Jamieson v. Lewiston-Gorham Raceways, Inc.

261 A.2d 860 | Me. | 1970

261 A.2d 860 (1970)

Philip JAMIESON et al.
v.
LEWISTON-GORHAM RACEWAYS, INC.

Supreme Judicial Court of Maine.

February 9, 1970.

*861 Dana W. Childs, Ronald A. Wallace, Portland, for plaintiffs.

Trafton, Scales & Smith by Jack O. Smith, Auburn, for defendant.

Before WILLIAMSON, C. J., and WEBBER, MARDEN, DUFRESNE, WEATHERBEE and POMEROY, JJ.

WILLIAMSON, Chief Justice.

This action in tort is before us on appeal by the plaintiff from the direction of a verdict for the defendant. The plaintiff contends that the Justice below erred in not submitting to the jury the issues of whether the defendant was negligent, and if so, whether the negligence was the proximate cause of plaintiff's injuries.

Under the familiar rule we take the evidence in the light most favorable to the plaintiff. The jury could have found as follows:

The defendant is the proprietor of a race track. The plaintiff, a driver with about six years experience, in the course of a race was thrown from his sulky into a drainage ditch. The plaintiff describes the accident in these words:

"A And coming through the stretch in front of the grandstand I was moving to the front, and I was in trouble then. The mare was grabbing on, choking. Up the back side I would be setting second. And I tried to put the mare in behind. The front horse opened up a—oh, three or four lengths, and I tried to go in behind him but I couldn't. The mare was very unruly. And at the top of the stretch I was still setting alongside the lead horse. But as we got down the stretch she started bearing in toward the rail, and just at the wire or a few feet beyond went through the rail.
"Q Now, do you know what caused this horse to go through the rail?
"A Well, the only reason I know, she was choking."

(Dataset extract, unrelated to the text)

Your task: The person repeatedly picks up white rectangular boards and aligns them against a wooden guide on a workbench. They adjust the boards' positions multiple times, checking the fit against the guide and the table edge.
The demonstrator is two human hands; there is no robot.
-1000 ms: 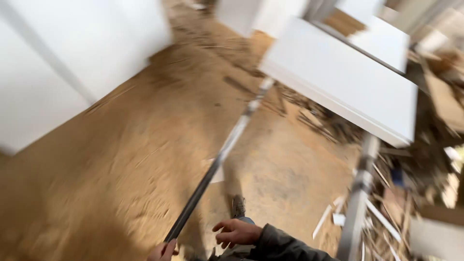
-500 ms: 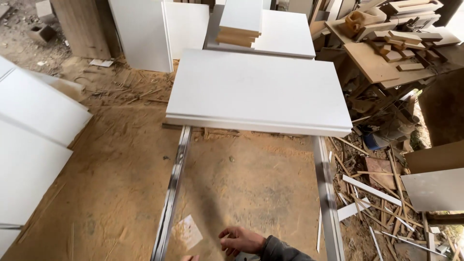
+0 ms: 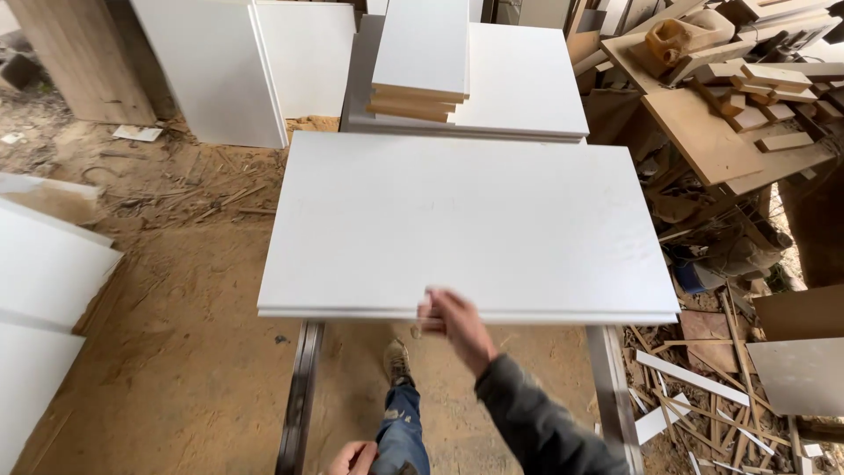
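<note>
1. Now I see my right hand (image 3: 457, 324) at the near edge of the large white rectangular laminated board (image 3: 470, 224), fingers curled on that edge, gripping it.
2. That board lies flat across two grey metal rails (image 3: 299, 396), at twelve o'clock from me.
3. My left hand (image 3: 352, 457) sits at six o'clock, loosely curled, its grip unclear.
4. Stacked white panels (image 3: 422, 53) lie beyond.

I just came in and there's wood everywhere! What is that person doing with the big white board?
A person stands in a sawdusty workshop. Their right hand touches the near edge of a big white board lying flat on two metal rails. Their left hand is low by their knee, holding nothing that shows. More white boards are stacked behind, and wood scraps lie on the right.
</note>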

The rail, known as a "hub rail" and almost twenty inches high, was on the inside of the track.

The plaintiff further testified:

"Q Now, was the horse still going when you went into the ditch? Was she running at this time?
"A Oh, yes. She seemed to hit the fence and just flop over into the ditch. She don't—I think, far as I can tell, it happened so fast, when she hit the fence she just flopped over into the ditch. But I went ahead of her.
"Q You went over the horse? Is that what you're saying?
"A No. The bike—when the bike would hit the fence it, you knock you ahead of her and up into the air and into the ditch, and she came in behind.
"Q Have you while in your experience driving horses, have you gone through the hub rails before?
"A Oh, yes.
*862 "Q And what happened in the past when you've gone through a hub rail?
"A Nothing, Just, most of the time they keep their—stay right on their feet. Sometimes I've had them jump the fence and never lose their footing. Never lose their footing."

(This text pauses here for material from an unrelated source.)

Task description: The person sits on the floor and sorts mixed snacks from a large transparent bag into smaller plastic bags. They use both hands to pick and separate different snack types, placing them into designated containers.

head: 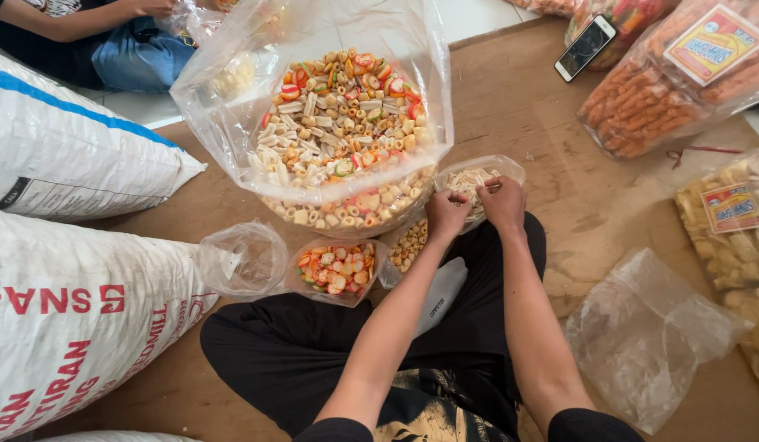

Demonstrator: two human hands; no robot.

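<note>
Left of the big clear bag (pixel 314 123) of mixed cream, orange and red-green snack pieces: white woven sacks (pixel 68 311), an empty small bag (pixel 247 258), then a small filled bag (pixel 338 268) of red and orange bits just below it. At the big bag's lower right edge, left hand (pixel 447 214) and right hand (pixel 502 201), both curled closed, pinching the rim of a small clear bag (pixel 478 176) of pale stick-shaped pieces on the brown floor (pixel 560 147). Farther right, a phone (pixel 585 47) and packs of orange sticks (pixel 674 82).
</note>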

The plaintiff urges that the defendant was negligent in maintaining a drainage ditch about four feet in width and from two to six feet deep at the place of the accident. The evidence fully supports the view of the Justice below that there was no negligence on the part of the defendant, or more narrowly that the ditch was not a proximate cause of the plaintiff's personal injuries.

The plaintiff as a driver in the race was an invitee at the track. Hoyt v. Fair Association, 121 Me. 461, 468, 118 A. 290. The defendant owed to him a duty to exercise due care to have its premises in a reasonably safe condition and to give warning of latent or concealed perils. Temple v. Congress Sq. Garage, Inc., 145 Me. 274, 75 A.2d 459.

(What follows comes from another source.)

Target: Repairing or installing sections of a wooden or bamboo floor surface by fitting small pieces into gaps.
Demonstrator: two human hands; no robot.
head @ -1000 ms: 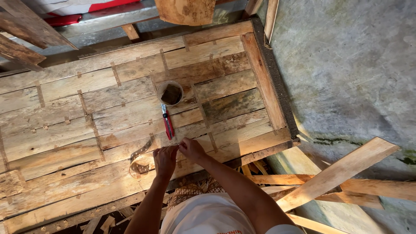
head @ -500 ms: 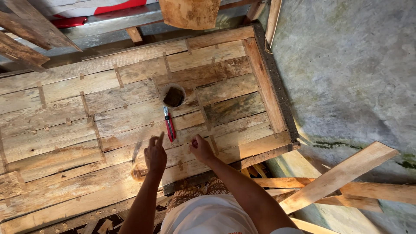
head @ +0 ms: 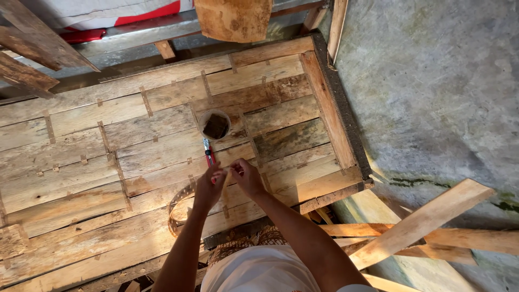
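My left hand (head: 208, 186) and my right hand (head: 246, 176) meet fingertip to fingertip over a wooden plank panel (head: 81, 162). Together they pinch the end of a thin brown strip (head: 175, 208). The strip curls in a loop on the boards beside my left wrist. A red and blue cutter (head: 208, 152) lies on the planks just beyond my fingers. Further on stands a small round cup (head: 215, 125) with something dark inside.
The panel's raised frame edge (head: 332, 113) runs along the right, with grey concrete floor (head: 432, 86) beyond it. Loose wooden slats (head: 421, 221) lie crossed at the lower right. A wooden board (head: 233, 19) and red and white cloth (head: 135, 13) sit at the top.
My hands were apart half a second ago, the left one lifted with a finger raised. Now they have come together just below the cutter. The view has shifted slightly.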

From the evidence it was thoroughly established that it was not unusual for a race horse and sulky to strike the hub rail. Thus the defendant race track proprietor should have had knowledge that a driver, as in this case, might be thrown from the sulky and land beyond the hub rail.

There is, we are convinced, no evidence which would warrant a finding that the maintenance of the drainage ditch was a proximate cause of the accident or of the injuries resulting therefrom.

The evidence, including photographs, shows a ditch to be sure, but nothing to indicate that the plaintiff suffered greater injury from the fall into the ditch than he would have suffered from a like fall upon the infield of the track or a plot of grass.

Liability must be based on a duty owed. Here there was no breach of duty owed to an invitee and hence no liability on the part of the defendant.

The entry will be

Appeal denied.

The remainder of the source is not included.